The GOP jumped into the game with its SCOTUS-defined "new rules" in the 1980 election as Ronald Reagan rode a wave of Big Money into the White House. The Democratic Party, suffering from a loss of funding after Reagan destroyed their labor union base, also jumped into the newly defined political game in 1992 with Clinton's "Third Way" DLC.
As Reagan killed labor unions and moved the nation's tax burden from the very rich to working-class people with 18 middle class tax hikes and massive tax cuts for rich people, Americans began to notice their government growing more and more remote from their interests. Reagan undid regulations protecting the environment; people noticed their air and water getting dirtier and more likely to cause cancer. He sold off beloved public lands to drillers and miners for pennies on the dollar. He sided with employers over workers, bankers over debtors.
So Americans turned to Bill Clinton, who promised a "new covenant" with the American people, saying he came from poverty and a broken family and therefore felt their pain. Quickly, though, people figured out that he was just as remote as was Reagan. Clinton gutted the social safety net and declared "an end to welfare as we know it," kept taxes outrageously low on the morbidly rich (and partied with them at Davos), and presided over the second stage of the NAFTA/WTO neoliberal "free trade" experiment that ultimately wiped out American manufacturing and took Wal-Mart from "100% Made In The USA!" to "Low Prices, Low Wages, Everything Made in China."
The Supreme Court intervened again in 2000 and put George W. Bush into the White House, but he wasn't any better.

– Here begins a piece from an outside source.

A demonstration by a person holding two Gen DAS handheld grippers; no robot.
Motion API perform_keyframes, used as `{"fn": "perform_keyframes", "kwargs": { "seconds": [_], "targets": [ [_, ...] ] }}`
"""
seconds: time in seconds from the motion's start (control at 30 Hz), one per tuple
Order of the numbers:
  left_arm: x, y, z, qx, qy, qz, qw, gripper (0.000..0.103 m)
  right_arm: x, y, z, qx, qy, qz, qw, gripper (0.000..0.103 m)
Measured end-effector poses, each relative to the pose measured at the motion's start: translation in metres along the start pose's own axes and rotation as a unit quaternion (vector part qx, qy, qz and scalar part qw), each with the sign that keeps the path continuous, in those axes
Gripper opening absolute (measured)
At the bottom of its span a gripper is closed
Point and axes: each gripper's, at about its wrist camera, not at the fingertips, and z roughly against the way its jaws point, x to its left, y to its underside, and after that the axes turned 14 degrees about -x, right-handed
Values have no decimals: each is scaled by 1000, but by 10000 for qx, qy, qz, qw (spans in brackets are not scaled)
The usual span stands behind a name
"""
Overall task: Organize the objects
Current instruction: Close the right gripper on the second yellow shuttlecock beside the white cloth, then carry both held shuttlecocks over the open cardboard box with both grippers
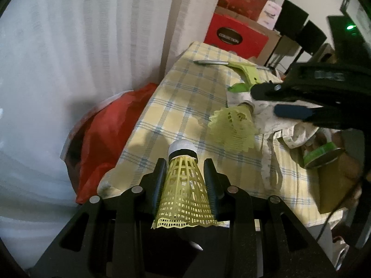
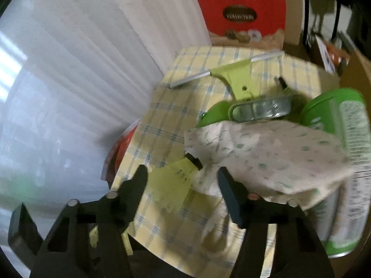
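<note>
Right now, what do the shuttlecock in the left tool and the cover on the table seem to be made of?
Shuttlecock: yellow moulded plastic by the look, since its skirt is an open lattice rather than feathers; the white cap could be foam or cork, which I cannot tell. Table cover: woven fabric, matte, yellow with blue check lines, draping and wrinkling over the edge.

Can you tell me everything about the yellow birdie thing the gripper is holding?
The held shuttlecock is yellow plastic with a lattice skirt ending in a wavy edge. Its rounded white nose, ringed by a dark band, points away from the camera toward the checked tablecloth. The left gripper pinches the skirt from both sides, so it is lifted. Another yellow shuttlecock lies farther off on the cloth, not touching it.
</note>
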Motion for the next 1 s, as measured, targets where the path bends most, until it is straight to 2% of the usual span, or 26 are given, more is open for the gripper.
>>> {"fn": "perform_keyframes", "kwargs": {
  "seconds": [0.1, 0.33, 0.47, 0.6, 0.67, 0.8, 1.0],
  "targets": [
    [5, 0, 1, -5, 0, 47, 10000, 31, -3, 1, -14, 155, 2, -226, 9996, 48],
    [8, 0, 2, -17, 16, 76, 10000, 31, -2, 5, -36, 389, -44, -604, 9974, 47],
    [8, 0, 3, -8, 50, 98, 9999, 31, 0, 9, -48, 447, 28, -506, 9977, 46],
    [10, -1, 5, -18, 67, 116, 9999, 32, 2, 13, -42, 382, -132, -366, 9985, 35],
    [9, -2, 7, -34, 63, 115, 9999, 32, 5, 15, -37, 374, -240, -247, 9987, 33],
    [5, -3, 10, -72, 84, 105, 9999, 32, 9, 22, -30, 378, -282, -50, 9989, 33],
    [-2, -7, 16, -139, 113, 13, 9998, 32, 12, 28, -8, 105, -296, 281, 9991, 32]
  ]
}}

He lied us into two wars to get himself re-elected, began the privatization of Medicare through the vicious Medicare Advantage scam, and handed trillions in taxes taken from working people to military contractors like those in his daddy's Carlyle Group.
The pressure was building. Middle class Americans knew they were now way in the back of the bus, as wages remained flat or fell in the face of 30 years of inflation, while those at the top of the corporate ladder had become richer than even the Pharaohs. People desperately hoped for a return to the normalcy of the New Deal/Great Society years when the middle class was rockin', so along came a charismatic new guy with a funny name and the sales pitch of "Hope and Change."
But Obama was also unable or unwilling to overturn the "new rules" the Supreme Court had given us in the 1970s; in fact, five conservatives on the Court doubled down on them with their 2010 Citizen's United decision, which made it even harder for regular people to run for public office while making it even easier for billionaires and corporations to buy and sell politicians. The best he could do was Obamacare, and conservatives on the Supreme Court made quick work of that, gutting it of its Medicare expansion the same way they gutted the Voting Rights Act.
By 2016, these "new rules" the Supreme Court had handed down-- that rich people, and corporations could control the political process and override what the great mass of the people wanted-- had brought the American electorate to a populist boiling point.
Bernie Sanders' progressive populist primary candidacy that year particularly roiled the waters, as he told people the painful truth-- and they knew it was the truth-- that the only reason they didn't have free college or healthcare was because rich people and big corporations wanted to keep ripping them off. The message was sinking in, and people were really, really, really pissed off and ready for change.
So when Donald Trump ran in the Republican primary as a progressive populist (with a racist edge) Republicans and Independents, particularly white voters, loved him.
Trump did a brilliant job of pretending to be a progressive populist.
When he lied that he was going to raise taxes on rich people, they believed him. When he lied that he was going to bring home the 60,000 factories that Reagan, Bush, Clinton, Bush and Obama had sent overseas, they cheered. When he lied that he was beholden to no rich person because he was one himself and was funding his own campaign, they voted for him over the best and the brightest the GOP had to offer.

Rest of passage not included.